> What you are asked to do: Copy nothing from the entries below except the lines from the one containing "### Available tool" through the one containing "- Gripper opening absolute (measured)", and copy those exactly.
*** Opening Exercise input ***
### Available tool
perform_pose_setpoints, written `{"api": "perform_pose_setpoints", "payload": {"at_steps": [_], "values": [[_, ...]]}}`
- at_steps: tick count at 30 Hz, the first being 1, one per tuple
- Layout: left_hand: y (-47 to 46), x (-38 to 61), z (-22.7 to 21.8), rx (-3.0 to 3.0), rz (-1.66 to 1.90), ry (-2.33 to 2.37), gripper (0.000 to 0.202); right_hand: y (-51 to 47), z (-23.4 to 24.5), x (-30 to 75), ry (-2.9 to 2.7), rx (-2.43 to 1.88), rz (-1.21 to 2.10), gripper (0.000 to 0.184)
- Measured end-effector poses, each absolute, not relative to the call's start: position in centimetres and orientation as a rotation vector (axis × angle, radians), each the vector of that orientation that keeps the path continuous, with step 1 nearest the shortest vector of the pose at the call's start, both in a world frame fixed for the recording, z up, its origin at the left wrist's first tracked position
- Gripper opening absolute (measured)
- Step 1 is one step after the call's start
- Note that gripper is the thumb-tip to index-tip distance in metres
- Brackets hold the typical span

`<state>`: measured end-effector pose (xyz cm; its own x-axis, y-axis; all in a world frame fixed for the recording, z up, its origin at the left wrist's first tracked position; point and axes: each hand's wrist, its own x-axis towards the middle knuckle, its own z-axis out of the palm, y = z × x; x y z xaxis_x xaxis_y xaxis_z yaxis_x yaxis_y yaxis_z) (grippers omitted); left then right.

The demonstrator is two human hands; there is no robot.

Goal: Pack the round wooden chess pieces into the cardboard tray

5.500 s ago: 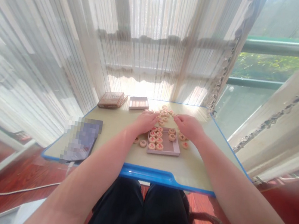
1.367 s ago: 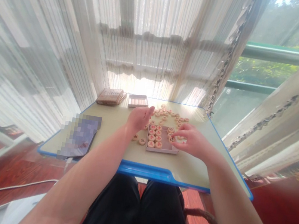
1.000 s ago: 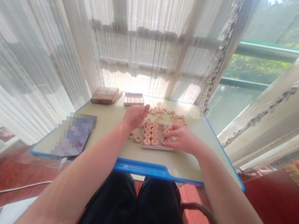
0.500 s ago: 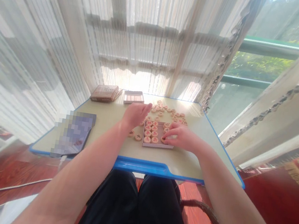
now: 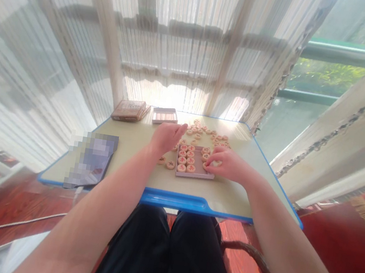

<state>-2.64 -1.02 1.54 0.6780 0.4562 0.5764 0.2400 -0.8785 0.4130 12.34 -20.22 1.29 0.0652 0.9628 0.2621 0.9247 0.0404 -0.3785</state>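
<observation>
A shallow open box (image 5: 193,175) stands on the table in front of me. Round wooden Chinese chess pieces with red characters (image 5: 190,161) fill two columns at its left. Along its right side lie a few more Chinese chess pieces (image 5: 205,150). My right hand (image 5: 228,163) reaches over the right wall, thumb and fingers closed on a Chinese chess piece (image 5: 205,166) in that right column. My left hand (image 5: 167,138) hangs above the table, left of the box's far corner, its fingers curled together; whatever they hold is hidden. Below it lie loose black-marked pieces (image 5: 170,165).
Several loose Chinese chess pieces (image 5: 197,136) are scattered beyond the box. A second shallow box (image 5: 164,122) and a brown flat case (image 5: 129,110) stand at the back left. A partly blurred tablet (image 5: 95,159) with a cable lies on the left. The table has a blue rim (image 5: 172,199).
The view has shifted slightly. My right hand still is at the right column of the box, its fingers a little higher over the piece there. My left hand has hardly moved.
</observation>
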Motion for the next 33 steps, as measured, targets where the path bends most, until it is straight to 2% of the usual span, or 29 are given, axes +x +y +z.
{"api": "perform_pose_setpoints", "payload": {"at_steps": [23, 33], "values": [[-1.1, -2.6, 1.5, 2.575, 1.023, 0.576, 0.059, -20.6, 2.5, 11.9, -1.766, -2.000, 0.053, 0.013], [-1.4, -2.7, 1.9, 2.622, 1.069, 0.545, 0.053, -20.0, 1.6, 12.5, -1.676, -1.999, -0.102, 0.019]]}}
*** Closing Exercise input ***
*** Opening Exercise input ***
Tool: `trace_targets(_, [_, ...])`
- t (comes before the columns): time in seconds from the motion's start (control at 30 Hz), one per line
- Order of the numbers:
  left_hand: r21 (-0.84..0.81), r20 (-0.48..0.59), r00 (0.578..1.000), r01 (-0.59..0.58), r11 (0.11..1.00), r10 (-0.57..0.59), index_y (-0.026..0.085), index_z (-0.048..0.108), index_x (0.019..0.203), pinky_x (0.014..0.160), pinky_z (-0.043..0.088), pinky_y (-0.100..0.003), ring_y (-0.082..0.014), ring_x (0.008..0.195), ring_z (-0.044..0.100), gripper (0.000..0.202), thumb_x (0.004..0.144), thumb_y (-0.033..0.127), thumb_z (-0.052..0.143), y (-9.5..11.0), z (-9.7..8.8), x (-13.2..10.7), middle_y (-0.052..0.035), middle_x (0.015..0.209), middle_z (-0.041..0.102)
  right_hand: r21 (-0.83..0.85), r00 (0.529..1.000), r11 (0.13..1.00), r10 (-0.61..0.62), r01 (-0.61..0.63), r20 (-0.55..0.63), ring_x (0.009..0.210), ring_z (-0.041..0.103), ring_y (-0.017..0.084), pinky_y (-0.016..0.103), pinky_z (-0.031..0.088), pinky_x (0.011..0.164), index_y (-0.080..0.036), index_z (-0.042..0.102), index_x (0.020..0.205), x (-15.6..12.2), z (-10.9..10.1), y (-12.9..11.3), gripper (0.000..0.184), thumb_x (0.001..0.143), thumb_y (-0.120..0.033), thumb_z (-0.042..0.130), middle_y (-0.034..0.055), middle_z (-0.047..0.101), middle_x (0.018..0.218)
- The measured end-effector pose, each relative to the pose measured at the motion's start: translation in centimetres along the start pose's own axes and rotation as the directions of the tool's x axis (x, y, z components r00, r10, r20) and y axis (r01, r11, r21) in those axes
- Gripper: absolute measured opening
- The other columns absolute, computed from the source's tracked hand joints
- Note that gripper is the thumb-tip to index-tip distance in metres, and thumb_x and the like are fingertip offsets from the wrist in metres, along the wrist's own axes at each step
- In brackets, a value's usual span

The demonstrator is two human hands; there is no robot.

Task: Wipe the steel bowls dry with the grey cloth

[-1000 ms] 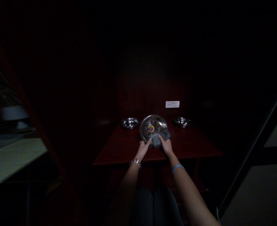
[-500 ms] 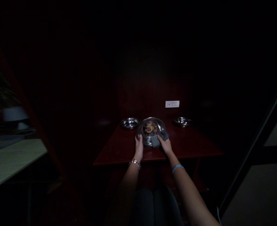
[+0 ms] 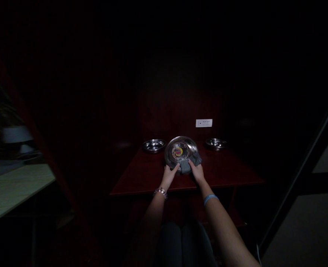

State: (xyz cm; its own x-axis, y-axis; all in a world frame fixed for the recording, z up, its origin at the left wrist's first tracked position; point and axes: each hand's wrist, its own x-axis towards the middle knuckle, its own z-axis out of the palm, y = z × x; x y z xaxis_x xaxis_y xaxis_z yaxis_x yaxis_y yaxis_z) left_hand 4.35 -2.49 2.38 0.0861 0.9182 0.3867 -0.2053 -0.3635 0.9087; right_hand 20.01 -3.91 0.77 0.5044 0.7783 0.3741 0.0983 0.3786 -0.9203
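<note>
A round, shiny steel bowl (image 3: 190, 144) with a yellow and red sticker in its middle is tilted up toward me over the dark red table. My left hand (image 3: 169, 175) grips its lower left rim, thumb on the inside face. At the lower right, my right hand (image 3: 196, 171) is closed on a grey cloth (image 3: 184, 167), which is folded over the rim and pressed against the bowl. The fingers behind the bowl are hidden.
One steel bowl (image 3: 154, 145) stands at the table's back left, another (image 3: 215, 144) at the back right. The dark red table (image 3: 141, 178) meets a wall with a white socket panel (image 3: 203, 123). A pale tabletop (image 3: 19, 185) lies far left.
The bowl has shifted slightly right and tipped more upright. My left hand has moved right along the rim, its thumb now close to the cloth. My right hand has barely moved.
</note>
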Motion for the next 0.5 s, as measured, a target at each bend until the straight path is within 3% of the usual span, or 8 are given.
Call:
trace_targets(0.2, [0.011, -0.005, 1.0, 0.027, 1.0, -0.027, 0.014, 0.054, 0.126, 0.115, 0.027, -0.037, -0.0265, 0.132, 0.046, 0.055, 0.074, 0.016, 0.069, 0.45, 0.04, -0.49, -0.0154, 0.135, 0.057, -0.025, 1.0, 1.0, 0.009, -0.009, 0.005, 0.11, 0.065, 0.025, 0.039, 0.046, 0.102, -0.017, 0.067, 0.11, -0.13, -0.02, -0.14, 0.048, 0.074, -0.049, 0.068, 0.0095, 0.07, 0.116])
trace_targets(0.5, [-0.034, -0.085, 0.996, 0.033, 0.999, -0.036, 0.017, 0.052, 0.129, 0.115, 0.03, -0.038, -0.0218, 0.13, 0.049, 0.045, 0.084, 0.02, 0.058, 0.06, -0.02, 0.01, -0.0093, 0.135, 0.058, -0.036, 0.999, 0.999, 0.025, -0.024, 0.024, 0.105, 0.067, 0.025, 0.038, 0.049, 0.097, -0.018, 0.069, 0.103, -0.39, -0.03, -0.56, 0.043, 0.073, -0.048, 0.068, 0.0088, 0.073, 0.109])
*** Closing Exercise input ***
> Result for this exercise:
### Available tool
perform_pose_setpoints, written `{"api": "perform_pose_setpoints", "payload": {"at_steps": [_], "values": [[_, ...]]}}`
- at_steps: tick count at 30 Hz, the first being 1, one per tuple
- Layout: left_hand: y (-47 to 46), x (-38 to 61), z (-22.7 to 21.8), rx (-3.0 to 3.0), rz (-1.66 to 1.90), ry (-2.33 to 2.37), gripper (0.000 to 0.202); right_hand: y (-51 to 47), z (-23.4 to 24.5), x (-30 to 75), ry (-2.9 to 2.7), rx (-2.43 to 1.88), rz (-1.21 to 2.10), gripper (0.000 to 0.184)
- Measured end-effector poses, each absolute, not relative to the call's start: position in centimetres and orientation as a rotation vector (axis × angle, radians), each the vector of that orientation that keeps the path continuous, with step 1 nearest the shortest vector of the pose at the call's start, both in a world frame fixed for the recording, z up, its origin at the left wrist's first tracked position
- Gripper opening absolute (measured)

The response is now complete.